[[ DATASET CONTENT open ]]

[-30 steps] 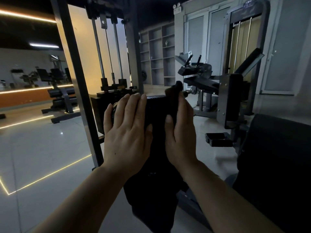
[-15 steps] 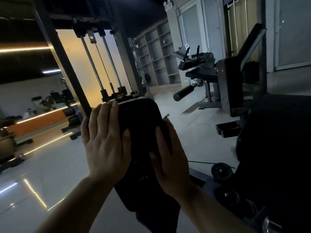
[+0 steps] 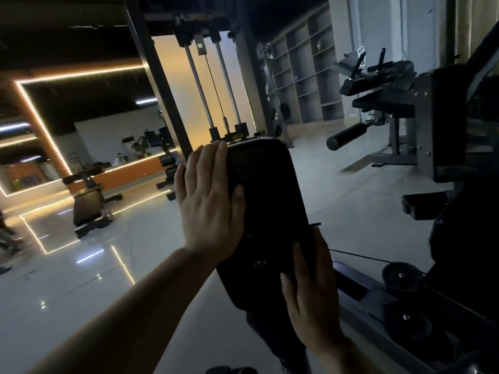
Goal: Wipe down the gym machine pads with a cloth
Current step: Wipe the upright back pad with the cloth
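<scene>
Flat left hand [image 3: 209, 201] and flat right hand [image 3: 310, 300] press straight-fingered against smooth, rounded black pad [image 3: 266, 201]

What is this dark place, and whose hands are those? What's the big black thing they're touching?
This is a dim gym, seen from a camera worn on a person's head, so you look down their arms. Both hands press flat on a black machine pad, a cushion people lean on. The left hand lies near the top; the right hand lies lower down. Dark fabric, probably the wiping cloth, hangs below the pad. Behind stand the steel rods and cable of a weight machine, and a bench on the shiny floor.
</scene>
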Action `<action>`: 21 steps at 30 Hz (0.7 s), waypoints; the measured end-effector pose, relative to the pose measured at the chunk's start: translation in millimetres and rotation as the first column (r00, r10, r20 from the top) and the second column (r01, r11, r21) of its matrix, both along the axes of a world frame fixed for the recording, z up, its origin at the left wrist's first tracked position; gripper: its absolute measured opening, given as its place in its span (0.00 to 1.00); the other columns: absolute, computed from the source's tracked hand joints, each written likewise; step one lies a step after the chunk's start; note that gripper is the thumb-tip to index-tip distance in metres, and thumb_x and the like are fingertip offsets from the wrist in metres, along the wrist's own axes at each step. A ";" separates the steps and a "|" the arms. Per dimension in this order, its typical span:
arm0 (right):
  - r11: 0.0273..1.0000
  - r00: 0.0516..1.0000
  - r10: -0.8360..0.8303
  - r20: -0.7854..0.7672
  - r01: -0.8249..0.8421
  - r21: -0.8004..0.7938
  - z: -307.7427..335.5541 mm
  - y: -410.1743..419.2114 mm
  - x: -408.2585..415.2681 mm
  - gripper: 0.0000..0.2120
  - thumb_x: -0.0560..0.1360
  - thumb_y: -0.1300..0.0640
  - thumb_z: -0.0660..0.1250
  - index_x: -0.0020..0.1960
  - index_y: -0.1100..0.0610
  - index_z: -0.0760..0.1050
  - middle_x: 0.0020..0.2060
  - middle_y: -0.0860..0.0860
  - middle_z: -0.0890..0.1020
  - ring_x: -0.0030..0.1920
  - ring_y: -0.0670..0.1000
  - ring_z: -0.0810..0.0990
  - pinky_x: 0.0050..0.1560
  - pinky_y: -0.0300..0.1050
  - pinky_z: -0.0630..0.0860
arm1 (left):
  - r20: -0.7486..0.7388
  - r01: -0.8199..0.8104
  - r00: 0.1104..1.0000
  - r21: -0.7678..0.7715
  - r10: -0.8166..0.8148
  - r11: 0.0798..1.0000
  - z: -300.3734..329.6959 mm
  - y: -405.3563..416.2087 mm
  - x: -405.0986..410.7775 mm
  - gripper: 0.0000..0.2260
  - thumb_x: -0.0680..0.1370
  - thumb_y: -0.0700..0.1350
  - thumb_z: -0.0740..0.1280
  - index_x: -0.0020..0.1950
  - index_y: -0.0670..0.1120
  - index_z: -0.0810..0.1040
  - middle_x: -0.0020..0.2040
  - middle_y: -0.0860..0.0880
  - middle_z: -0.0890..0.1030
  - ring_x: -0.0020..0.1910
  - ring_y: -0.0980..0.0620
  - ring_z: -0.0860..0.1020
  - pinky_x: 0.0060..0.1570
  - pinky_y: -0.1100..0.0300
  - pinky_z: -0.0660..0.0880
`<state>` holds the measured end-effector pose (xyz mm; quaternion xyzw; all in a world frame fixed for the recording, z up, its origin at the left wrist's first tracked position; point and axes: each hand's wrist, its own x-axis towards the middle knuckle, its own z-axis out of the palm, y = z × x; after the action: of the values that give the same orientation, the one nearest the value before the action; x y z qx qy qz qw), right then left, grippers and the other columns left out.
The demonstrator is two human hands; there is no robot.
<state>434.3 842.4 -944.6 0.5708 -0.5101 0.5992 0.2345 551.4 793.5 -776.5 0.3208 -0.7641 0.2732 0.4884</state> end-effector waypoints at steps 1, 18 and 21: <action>1.000 0.999 0.023 0.035 -0.022 -0.003 5.4 0.0 -1.4 0.26 0.83 0.47 0.50 0.78 0.49 0.47 0.75 0.59 0.56 0.75 0.59 0.57 0.67 0.60 0.66 | 0.000 -0.005 1.000 0.007 0.005 1.000 -0.2 -0.4 -0.2 0.27 0.79 0.53 0.49 0.75 0.41 0.61 0.71 0.40 0.66 0.73 0.42 0.59 0.71 0.40 0.54; 0.987 0.992 -0.076 0.105 0.090 -0.134 63.8 -11.7 4.6 0.24 0.83 0.47 0.47 0.76 0.56 0.54 0.72 0.58 0.61 0.73 0.53 0.61 0.71 0.44 0.62 | 0.022 0.051 0.998 0.019 -0.051 0.999 1.2 -2.0 3.2 0.26 0.80 0.54 0.47 0.75 0.43 0.60 0.72 0.43 0.66 0.74 0.44 0.59 0.73 0.45 0.52; 0.991 0.990 -0.007 0.143 0.026 -0.133 110.4 -12.8 3.4 0.24 0.82 0.47 0.47 0.74 0.57 0.56 0.72 0.55 0.63 0.71 0.44 0.59 0.70 0.34 0.60 | 0.025 0.075 0.997 0.030 -0.076 0.997 2.1 -2.0 4.3 0.26 0.80 0.54 0.46 0.75 0.43 0.60 0.72 0.43 0.66 0.74 0.45 0.59 0.73 0.44 0.53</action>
<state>437.7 829.6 -834.2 0.5051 -0.4888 0.6695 0.2404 555.8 791.5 -774.4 0.2951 -0.7859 0.2479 0.4835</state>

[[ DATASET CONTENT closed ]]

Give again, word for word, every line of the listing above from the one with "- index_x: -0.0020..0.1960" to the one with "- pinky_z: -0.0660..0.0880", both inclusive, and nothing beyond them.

  - index_x: -0.0020..0.1960
  - index_y: -0.1100..0.0610
  - index_z: -0.0760..0.1050
  - middle_x: 0.0020..0.2060
  - middle_y: -0.0860..0.0860
  - middle_z: -0.0890..0.1020
  - ring_x: -0.0030..0.1920
  - ring_y: -0.0670..0.1000
  - ring_z: -0.0810..0.0990
  - pinky_x: 0.0050..0.1560
  - pinky_y: -0.0300..0.1050
  - pinky_z: -0.0630..0.0860
arm1 (left):
  - r20: -0.7486..0.7388
  - r01: -0.8199..0.8104
  - r00: 0.1104..1.0000
  - r21: -0.7678..0.7715
  - r10: -0.8166..0.8148
  - r11: 0.0798..1.0000
  - z: -300.3734..329.6959 mm
  - y: -405.3563..416.2087 mm
  - x: -405.0986..410.7775 mm
  - gripper: 0.0000..0.2260
  - thumb_x: -0.0680..0.1370
  - thumb_y: -0.0700..0.1350
  - thumb_z: -0.0740..0.1280
  - index_x: -0.0020..0.1950
  - index_y: -0.0670..0.1120
  - index_z: -0.0810..0.1040
  - middle_x: -0.0020..0.2040
  - middle_y: -0.0860..0.0880
  - middle_z: -0.0890..0.1030
  - ring_x: -0.0020..0.1910
  - ring_y: -0.0980..0.0620
  - ring_z: -0.0860..0.1020
  - pinky_x: 0.0060..0.1570
  - pinky_y: -0.1100..0.0300
  - pinky_z: -0.0660..0.0880

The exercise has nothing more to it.